▶ [WHAT TO WORK ON]: Every line of the data below should be retyped exactly.

___ EXERCISE DATA ___

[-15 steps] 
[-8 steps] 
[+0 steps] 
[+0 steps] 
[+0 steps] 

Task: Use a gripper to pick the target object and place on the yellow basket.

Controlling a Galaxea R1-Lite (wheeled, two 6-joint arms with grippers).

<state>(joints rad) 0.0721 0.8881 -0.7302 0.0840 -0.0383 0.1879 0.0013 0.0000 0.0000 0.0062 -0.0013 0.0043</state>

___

▶ [SOLUTION FOR THIS TASK]:
[-15 steps] 
[-8 steps] 
[+0 steps] 
[+0 steps] 
[+0 steps] 

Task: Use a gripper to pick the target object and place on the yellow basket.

Controlling a Galaxea R1-Lite (wheeled, two 6-joint arms with grippers).

<state>(joints rad) 0.0721 0.8881 -0.7302 0.0840 -0.0383 0.1879 0.0013 0.0000 0.0000 0.0062 -0.0013 0.0043</state>

Nothing more is required for this exercise.